How to complete this task: Print all the data, keeping every line exactly as it is.

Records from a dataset
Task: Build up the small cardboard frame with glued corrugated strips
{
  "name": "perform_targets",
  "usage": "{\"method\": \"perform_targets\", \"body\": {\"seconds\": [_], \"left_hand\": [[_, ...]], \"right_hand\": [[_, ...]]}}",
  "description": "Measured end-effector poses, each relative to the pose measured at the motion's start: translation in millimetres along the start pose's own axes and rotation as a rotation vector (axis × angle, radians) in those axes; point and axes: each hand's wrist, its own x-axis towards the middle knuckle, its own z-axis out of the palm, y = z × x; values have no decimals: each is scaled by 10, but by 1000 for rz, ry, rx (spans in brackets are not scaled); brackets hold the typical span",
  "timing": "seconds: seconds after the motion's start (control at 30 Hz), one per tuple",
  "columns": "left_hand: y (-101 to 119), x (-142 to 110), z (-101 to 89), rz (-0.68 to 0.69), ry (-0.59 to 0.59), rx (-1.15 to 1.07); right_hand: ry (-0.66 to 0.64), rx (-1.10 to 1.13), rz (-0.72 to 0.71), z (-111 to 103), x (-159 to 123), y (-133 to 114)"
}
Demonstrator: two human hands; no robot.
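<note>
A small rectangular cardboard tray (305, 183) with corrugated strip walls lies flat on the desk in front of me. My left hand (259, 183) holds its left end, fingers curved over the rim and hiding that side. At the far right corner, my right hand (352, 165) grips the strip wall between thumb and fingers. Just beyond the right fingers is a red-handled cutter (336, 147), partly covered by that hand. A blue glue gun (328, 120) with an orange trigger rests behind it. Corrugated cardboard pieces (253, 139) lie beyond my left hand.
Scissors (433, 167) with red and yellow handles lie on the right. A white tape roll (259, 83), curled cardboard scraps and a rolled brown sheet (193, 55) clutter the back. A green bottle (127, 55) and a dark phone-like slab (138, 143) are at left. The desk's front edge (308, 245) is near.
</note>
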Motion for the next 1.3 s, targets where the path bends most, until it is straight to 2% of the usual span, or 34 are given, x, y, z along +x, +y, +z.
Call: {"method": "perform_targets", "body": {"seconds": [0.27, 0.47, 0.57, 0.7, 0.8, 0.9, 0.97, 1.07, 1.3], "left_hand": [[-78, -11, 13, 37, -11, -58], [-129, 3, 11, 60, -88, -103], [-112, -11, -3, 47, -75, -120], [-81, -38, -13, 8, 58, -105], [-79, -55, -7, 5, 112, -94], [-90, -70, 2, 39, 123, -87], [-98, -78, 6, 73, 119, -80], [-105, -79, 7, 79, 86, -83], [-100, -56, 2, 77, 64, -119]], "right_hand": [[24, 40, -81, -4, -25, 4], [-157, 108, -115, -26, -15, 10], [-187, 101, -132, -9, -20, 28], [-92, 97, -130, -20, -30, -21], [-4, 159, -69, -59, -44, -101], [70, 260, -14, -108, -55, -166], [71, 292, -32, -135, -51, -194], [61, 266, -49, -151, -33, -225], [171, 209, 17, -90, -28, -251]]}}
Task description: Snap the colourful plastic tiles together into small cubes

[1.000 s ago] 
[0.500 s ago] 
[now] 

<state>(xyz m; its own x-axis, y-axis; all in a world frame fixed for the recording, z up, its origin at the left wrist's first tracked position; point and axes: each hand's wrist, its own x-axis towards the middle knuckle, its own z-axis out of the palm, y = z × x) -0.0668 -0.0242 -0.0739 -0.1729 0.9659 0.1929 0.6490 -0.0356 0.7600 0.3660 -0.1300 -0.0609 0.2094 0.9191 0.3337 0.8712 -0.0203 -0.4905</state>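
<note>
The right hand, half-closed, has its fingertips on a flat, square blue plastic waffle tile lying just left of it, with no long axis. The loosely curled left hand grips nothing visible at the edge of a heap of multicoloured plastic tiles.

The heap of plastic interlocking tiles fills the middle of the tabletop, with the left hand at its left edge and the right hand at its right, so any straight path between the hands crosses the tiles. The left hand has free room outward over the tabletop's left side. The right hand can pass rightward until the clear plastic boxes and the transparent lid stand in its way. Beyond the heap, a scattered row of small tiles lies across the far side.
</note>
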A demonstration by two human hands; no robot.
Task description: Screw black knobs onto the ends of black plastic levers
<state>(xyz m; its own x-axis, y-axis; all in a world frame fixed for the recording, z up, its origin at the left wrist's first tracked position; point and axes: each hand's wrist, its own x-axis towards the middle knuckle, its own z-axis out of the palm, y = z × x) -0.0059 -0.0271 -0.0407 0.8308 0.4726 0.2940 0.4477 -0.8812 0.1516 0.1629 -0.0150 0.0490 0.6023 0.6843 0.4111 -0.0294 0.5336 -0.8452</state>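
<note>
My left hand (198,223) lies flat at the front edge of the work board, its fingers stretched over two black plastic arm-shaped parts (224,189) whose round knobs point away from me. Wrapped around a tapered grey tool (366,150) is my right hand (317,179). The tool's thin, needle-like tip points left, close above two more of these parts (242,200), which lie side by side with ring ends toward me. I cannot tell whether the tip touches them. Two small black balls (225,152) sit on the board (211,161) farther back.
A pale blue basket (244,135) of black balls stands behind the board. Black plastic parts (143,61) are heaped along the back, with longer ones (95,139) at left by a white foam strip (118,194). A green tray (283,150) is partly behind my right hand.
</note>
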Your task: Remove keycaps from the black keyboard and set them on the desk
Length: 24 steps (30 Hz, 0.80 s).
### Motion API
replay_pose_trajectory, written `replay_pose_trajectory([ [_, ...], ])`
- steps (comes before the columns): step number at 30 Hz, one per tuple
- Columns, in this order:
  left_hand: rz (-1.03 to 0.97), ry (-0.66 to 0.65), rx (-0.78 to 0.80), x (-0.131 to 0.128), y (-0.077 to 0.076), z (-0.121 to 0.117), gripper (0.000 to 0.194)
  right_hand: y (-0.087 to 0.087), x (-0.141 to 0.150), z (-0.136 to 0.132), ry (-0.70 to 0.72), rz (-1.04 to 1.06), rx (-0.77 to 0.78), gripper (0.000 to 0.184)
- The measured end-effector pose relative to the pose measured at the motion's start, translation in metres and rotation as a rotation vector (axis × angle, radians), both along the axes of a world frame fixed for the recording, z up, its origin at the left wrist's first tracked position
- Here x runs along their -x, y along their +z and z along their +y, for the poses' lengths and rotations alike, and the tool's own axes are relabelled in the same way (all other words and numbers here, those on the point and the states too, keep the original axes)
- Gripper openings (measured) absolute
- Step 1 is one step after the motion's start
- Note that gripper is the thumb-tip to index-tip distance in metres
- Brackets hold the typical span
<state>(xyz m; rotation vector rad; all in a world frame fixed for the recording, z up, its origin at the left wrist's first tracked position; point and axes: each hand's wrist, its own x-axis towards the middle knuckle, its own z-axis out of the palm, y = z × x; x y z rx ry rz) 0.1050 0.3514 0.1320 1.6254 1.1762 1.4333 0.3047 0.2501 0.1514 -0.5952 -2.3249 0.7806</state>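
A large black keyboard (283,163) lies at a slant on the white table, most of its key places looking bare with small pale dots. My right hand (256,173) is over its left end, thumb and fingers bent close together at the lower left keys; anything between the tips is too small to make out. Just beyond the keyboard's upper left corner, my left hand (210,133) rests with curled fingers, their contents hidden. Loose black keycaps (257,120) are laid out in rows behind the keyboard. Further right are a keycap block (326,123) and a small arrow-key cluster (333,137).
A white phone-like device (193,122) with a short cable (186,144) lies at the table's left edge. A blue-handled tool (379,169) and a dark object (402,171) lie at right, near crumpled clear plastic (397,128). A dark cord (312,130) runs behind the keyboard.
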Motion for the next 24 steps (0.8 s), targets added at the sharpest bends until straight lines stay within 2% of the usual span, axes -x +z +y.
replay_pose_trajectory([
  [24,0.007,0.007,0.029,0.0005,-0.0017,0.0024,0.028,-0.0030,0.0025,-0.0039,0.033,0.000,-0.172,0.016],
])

Response to this task:
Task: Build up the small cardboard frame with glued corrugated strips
{
  "name": "perform_targets",
  "usage": "{\"method\": \"perform_targets\", \"body\": {\"seconds\": [_], \"left_hand\": [[_, ...]], \"right_hand\": [[_, ...]]}}",
  "description": "Measured end-effector poses, each relative to the pose measured at the motion's start: translation in millimetres along the start pose's own axes and rotation as a rotation vector (axis × angle, radians) in those axes; point and axes: each hand's wrist, its own x-axis towards the middle knuckle, its own z-axis out of the palm, y = z × x; values have no decimals: each is scaled by 10, but by 1000 for rz, ry, rx (spans in brackets are not scaled); brackets hold the typical span",
  "timing": "seconds: seconds after the motion's start (control at 30 Hz), one per tuple",
  "columns": "left_hand: y (-101 to 119), x (-142 to 110), z (-101 to 89), rz (-0.68 to 0.69), ry (-0.59 to 0.59), rx (-1.15 to 1.07); right_hand: ry (-0.66 to 0.64), rx (-1.10 to 1.13), rz (-0.72 to 0.71), z (-111 to 103), x (-159 to 123), y (-133 to 114)"
}
Demonstrator: two human hands; no robot.
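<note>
A small rectangular cardboard tray (305, 183) with corrugated strip walls lies flat on the desk in front of me. My left hand (259, 183) holds its left end, fingers curved over the rim and hiding that side. At the far right corner, my right hand (352, 165) grips the strip wall between thumb and fingers. Just beyond the right fingers is a red-handled cutter (336, 147), partly covered by that hand. A blue glue gun (328, 120) with an orange trigger rests behind it. Corrugated cardboard pieces (253, 139) lie beyond my left hand.
Scissors (433, 167) with red and yellow handles lie on the right. A white tape roll (259, 83), curled cardboard scraps and a rolled brown sheet (193, 55) clutter the back. A green bottle (127, 55) and a dark phone-like slab (138, 143) are at left. The desk's front edge (308, 245) is near.
</note>
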Motion for the next 1.3 s, targets where the path bends most, until it is straight to 2% of the usual span, or 34 are given, x, y, z along +x, +y, +z.
Call: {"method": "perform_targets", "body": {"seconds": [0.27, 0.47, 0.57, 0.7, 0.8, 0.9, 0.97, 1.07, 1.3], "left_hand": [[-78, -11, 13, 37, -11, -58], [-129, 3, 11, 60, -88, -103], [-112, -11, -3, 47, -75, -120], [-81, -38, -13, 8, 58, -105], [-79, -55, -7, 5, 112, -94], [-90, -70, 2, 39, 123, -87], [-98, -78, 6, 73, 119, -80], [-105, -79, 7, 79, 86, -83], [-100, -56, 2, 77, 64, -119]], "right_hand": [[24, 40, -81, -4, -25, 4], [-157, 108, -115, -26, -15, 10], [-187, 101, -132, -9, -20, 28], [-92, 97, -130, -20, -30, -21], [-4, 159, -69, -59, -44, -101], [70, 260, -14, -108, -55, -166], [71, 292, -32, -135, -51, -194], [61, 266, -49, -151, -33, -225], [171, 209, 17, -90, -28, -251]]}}
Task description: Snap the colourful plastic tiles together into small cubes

[1.000 s ago] 
[0.500 s ago] 
[now] 

<state>(xyz m; its own x-axis, y-axis; all in a world frame fixed for the recording, z up, its origin at the left wrist's first tracked position; point and axes: each hand's wrist, its own x-axis towards the middle knuckle, its own z-axis out of the palm, y = z × x) -0.0668 -0.0242 -0.0739 -0.1729 0.9659 0.1929 0.6490 -0.0356 0.7600 0.3660 -0.1300 -0.0609 0.2094 0.9191 0.3337 0.8712 -0.0203 -0.4905</state>
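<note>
The right hand, half-closed, has its fingertips on a flat, square blue plastic waffle tile lying just left of it, with no long axis. The loosely curled left hand grips nothing visible at the edge of a heap of multicoloured plastic tiles.

The heap of plastic interlocking tiles fills the middle of the tabletop, with the left hand at its left edge and the right hand at its right, so any straight path between the hands crosses the tiles. The left hand has free room outward over the tabletop's left side. The right hand can pass rightward until the clear plastic boxes and the transparent lid stand in its way. Beyond the heap, a scattered row of small tiles lies across the far side.
</note>
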A demonstration by two human hands; no robot.
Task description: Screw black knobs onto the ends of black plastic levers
<state>(xyz m; its own x-axis, y-axis; all in a world frame fixed for the recording, z up, its origin at the left wrist's first tracked position; point and axes: each hand's wrist, its own x-axis towards the middle knuckle, its own z-axis out of the palm, y = z × x) -0.0059 -0.0271 -0.0407 0.8308 0.4726 0.2940 0.4477 -0.8812 0.1516 0.1629 -0.0150 0.0490 0.6023 0.6843 0.4111 -0.0294 0.5336 -0.8452</state>
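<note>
My left hand (198,223) lies flat at the front edge of the work board, its fingers stretched over two black plastic arm-shaped parts (224,189) whose round knobs point away from me. Wrapped around a tapered grey tool (366,150) is my right hand (317,179). The tool's thin, needle-like tip points left, close above two more of these parts (242,200), which lie side by side with ring ends toward me. I cannot tell whether the tip touches them. Two small black balls (225,152) sit on the board (211,161) farther back.
A pale blue basket (244,135) of black balls stands behind the board. Black plastic parts (143,61) are heaped along the back, with longer ones (95,139) at left by a white foam strip (118,194). A green tray (283,150) is partly behind my right hand.
</note>
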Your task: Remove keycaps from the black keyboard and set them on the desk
Length: 24 steps (30 Hz, 0.80 s).
### Motion API
replay_pose_trajectory, written `replay_pose_trajectory([ [_, ...], ])`
- steps (comes before the columns): step number at 30 Hz, one per tuple
- Columns, in this order:
  left_hand: rz (-1.03 to 0.97), ry (-0.66 to 0.65), rx (-0.78 to 0.80), x (-0.131 to 0.128), y (-0.077 to 0.076), z (-0.121 to 0.117), gripper (0.000 to 0.194)
  right_hand: y (-0.087 to 0.087), x (-0.141 to 0.150), z (-0.136 to 0.132), ry (-0.70 to 0.72), rz (-1.04 to 1.06), rx (-0.77 to 0.78), gripper (0.000 to 0.184)
- The measured end-effector pose relative to the pose measured at the motion's start, translation in metres and rotation as a rotation vector (axis × angle, radians), both along the axes of a world frame fixed for the recording, z up, its origin at the left wrist's first tracked position
- Here x runs along their -x, y along their +z and z along their +y, for the poses' lengths and rotations alike, and the tool's own axes are relabelled in the same way (all other words and numbers here, those on the point and the states too, keep the original axes)
- Gripper openings (measured) absolute
- Step 1 is one step after the motion's start
- Note that gripper is the thumb-tip to index-tip distance in metres
- Brackets hold the typical span
<state>(xyz m; rotation vector rad; all in a world frame fixed for the recording, z up, its origin at the left wrist's first tracked position; point and axes: each hand's wrist, its own x-axis towards the middle knuckle, its own z-axis out of the palm, y = z × x; x y z rx ry rz) 0.1050 0.3514 0.1320 1.6254 1.1762 1.4333 0.3047 0.2501 0.1514 -0.5952 -2.3249 0.7806</state>
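A large black keyboard (283,163) lies at a slant on the white table, most of its key places looking bare with small pale dots. My right hand (256,173) is over its left end, thumb and fingers bent close together at the lower left keys; anything between the tips is too small to make out. Just beyond the keyboard's upper left corner, my left hand (210,133) rests with curled fingers, their contents hidden. Loose black keycaps (257,120) are laid out in rows behind the keyboard. Further right are a keycap block (326,123) and a small arrow-key cluster (333,137).
A white phone-like device (193,122) with a short cable (186,144) lies at the table's left edge. A blue-handled tool (379,169) and a dark object (402,171) lie at right, near crumpled clear plastic (397,128). A dark cord (312,130) runs behind the keyboard.
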Motion for the next 24 steps (0.8 s), targets added at the sharpest bends until straight lines stay within 2% of the usual span, axes -x +z +y.
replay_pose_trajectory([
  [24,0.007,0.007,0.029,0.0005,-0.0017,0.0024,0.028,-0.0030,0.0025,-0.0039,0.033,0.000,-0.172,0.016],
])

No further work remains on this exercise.